Afinal, o tamanho conta mesmo

Investigadores australianos testaram a reação de mais de cem mulheres a imagens digitais de pénis com diferentes tamanhos.

Afinal, o tamanho conta mesmo. Esta é a mais recente conclusão de um estudo realizado por investigadores australianos, que assim dão mais um contributo para a sempre acesa discussão sobre o tema.
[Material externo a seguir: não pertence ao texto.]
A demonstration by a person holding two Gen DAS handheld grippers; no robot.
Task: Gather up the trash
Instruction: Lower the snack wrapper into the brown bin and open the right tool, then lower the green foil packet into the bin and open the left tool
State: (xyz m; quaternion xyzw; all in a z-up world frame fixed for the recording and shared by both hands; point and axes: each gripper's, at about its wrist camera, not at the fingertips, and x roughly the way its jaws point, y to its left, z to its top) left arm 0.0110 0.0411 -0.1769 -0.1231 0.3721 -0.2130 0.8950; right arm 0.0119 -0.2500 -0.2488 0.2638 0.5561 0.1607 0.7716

A equipa coordenada por Michael Jennions, da Australian National University, em Camberra, testou a reação de 105 mulheres jovens a imagens de pénis com diferentes tamanhos e concluiu que, para elas, o tamanho do pénis conta como um dos fatores de atração. E o certo é que as mulheres preferem mesmo os maiores, sobretudo quando o homem em questão também é alto e espadaúdo. Pelo contrário, num homem mais pequeno, um pénis maior não produz a mesma atração sexual. Os resultados são publicados hoje na revista científica Proceedings of the National Academy of Sciences (PNAS).

"Este é um tema que excita a imaginação do público desde sempre", afirmou à AFP Michael Jennions, notando que "as revistas nos quiosques têm frequentemente artigos com o título 'Será que o tamanho do pénis é importante?'". A equipa decidiu então responder à pergunta "utilizando uma abordagem científica válida", sublinha o mesmo investigador.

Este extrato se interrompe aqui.